Per specifici contesti critici, come quelli dell’emergenza sanitaria, il parametro RTO dovrebbe essere “Near Zero” (ossia prossimo allo Zero), e il BCP deve essere rapidamente applicabile.
Per fare un esempio pratico, il triage di un paziente in arrivo al pronto soccorso viene svolto dall’infermiere, ed in funzione del codice di emergenza attribuito al paziente, si determina la priorità di accesso e di cura.
In mancanza del sistema informativo, le informazioni che risultano necessarie si annotano in modalità cartacea e l’informazione segue il paziente nel processo di gestione all’interno dei reparti.
Analogamente, durante chiamata al numero di emergenza 112, se il sistema informativo che gestisce la comunicazione tra il chiamante e i PSAP di 2 livello (Public Safety Answering Point) dovesse risultare improvvisamente indisponibile, l’operatore continuerebbe a gestire la chiamata di emergenza su carta, e comunicherebbe le informazioni per la gestione delle chiamate via telefonica e non attraverso il sistema informativo attraverso la scheda contatto, come avviene in condizioni normali.
In entrambe gli esempi, il servizio continua ad essere erogato senza interruzioni sostanziali, ancorché il sistema informativo a supporto sia nel frattempo ancora indisponibile o parzialmente degradato nelle sue funzionalità.
Sarà, infine, l’attuazione del DRP (Disaster Recovery Plan) che consentirà di ripristinare, dal punto di vista tecnico, il sistema informativo compromesso.

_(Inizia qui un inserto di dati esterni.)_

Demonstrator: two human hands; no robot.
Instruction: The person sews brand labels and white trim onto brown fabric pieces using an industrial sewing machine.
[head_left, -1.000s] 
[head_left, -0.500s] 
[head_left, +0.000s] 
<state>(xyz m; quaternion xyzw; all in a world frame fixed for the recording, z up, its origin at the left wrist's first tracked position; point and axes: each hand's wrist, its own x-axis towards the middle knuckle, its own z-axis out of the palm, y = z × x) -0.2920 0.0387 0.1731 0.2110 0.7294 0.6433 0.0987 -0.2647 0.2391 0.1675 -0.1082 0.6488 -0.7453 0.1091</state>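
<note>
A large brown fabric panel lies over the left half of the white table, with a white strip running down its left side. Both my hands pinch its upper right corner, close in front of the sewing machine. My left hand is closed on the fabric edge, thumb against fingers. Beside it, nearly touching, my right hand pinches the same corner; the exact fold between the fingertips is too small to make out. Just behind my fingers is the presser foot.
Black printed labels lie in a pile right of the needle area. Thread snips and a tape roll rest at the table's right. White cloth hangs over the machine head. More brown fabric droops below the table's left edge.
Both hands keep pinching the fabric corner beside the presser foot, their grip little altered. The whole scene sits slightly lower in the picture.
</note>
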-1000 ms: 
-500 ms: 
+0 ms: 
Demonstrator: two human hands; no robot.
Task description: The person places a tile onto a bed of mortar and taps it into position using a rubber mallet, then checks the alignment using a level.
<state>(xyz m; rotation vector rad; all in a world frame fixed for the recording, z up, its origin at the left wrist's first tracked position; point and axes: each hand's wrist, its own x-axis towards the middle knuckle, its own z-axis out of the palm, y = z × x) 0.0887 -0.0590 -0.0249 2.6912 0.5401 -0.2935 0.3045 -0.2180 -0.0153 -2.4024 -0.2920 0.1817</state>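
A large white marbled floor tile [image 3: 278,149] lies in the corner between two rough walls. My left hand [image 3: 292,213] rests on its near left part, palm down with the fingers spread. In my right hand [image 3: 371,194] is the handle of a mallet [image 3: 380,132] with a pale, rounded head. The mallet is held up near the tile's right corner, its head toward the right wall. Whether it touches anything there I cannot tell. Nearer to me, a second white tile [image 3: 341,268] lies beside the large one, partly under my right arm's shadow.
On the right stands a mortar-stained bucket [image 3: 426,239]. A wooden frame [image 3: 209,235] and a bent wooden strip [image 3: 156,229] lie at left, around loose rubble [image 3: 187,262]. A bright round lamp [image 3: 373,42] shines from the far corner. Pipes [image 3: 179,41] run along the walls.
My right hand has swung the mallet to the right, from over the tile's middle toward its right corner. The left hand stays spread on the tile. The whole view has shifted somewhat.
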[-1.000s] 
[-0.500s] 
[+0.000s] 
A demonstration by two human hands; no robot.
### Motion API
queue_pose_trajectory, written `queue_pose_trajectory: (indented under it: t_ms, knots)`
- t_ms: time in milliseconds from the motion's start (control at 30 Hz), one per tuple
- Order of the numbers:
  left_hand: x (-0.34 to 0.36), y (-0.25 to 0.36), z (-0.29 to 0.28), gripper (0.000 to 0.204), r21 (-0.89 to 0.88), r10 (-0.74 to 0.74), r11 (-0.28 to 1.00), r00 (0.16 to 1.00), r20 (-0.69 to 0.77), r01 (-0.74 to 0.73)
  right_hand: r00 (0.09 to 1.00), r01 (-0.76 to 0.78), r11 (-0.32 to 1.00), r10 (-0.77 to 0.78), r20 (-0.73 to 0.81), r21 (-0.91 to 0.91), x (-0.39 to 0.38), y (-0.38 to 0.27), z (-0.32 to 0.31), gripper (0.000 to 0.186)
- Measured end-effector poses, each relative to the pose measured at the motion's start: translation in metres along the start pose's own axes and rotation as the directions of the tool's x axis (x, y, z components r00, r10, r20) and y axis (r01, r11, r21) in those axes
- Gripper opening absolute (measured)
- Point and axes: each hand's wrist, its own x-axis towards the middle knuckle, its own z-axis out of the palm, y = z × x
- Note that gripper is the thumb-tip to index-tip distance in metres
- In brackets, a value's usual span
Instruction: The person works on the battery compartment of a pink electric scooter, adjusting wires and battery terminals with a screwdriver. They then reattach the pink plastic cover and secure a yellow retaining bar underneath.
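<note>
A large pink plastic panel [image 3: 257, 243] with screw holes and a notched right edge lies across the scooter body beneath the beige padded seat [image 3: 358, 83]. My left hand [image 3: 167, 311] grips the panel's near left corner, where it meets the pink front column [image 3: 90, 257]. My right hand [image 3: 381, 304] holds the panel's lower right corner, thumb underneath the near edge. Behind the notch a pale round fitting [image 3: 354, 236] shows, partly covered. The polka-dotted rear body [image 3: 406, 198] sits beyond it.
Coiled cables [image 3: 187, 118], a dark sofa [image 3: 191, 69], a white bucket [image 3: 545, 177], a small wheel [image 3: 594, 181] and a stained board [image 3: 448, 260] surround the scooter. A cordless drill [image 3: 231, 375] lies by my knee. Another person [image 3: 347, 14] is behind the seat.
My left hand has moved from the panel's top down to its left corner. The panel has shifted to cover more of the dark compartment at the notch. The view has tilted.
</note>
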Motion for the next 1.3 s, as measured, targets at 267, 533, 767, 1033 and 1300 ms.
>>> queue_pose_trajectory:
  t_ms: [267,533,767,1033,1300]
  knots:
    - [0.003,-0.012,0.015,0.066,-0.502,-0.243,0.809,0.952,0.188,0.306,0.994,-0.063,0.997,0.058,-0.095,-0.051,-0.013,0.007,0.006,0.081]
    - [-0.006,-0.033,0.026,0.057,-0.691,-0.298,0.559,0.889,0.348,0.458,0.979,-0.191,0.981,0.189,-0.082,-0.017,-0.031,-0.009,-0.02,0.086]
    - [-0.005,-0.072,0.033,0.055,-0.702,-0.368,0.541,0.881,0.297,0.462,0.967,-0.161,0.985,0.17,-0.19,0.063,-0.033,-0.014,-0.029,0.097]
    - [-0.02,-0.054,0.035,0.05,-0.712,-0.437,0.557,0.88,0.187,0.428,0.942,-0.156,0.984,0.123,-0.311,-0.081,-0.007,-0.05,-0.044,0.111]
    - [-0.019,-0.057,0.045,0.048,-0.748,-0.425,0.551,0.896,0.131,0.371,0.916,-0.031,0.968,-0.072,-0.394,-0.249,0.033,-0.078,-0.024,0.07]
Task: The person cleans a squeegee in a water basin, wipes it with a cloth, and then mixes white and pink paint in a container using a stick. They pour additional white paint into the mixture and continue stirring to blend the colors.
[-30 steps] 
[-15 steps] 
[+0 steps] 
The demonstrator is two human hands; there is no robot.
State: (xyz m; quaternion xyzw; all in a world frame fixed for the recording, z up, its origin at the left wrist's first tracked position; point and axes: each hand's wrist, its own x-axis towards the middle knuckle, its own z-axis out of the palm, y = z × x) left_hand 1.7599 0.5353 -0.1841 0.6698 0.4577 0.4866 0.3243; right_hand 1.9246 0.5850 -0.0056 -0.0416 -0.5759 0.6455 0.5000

Cosa non ha funzionato nell’infrastruttura IT
Naturalmente, non ci siamo dimenticati del security manager, pertanto superata la gestione critica dell’incident, nell’ottica di comprendere le cause che hanno determinato l’interruzione del sistema informativo (siamo quindi nella fase di gestione del problem) potremmo approfondire gli aspetti legati all’infratruttura IT, analizzando la situazione per comprendere ad esempio come sia stato possibile che un ransomware il cui obiettivo parrebbe fosse l’università, abbia potuto colpire la rete ospedaliera.
Forse il livello di segregazione delle rispettive reti, e più in generale le misure di sicurezza adottate dalle strutture coinvolte, non erano del tutto adeguate per far fronte a questa tipologia di incident.
Per scongiurare il ripetersi di questi episodi, sarebbe pertanto auspicabile rivedere il piano di gestione della continuità operativa, e contestualmente le misure tecnico-organizzative legate alla protezione dei dati, di entrambe le strutture coinvolte in questo episodio.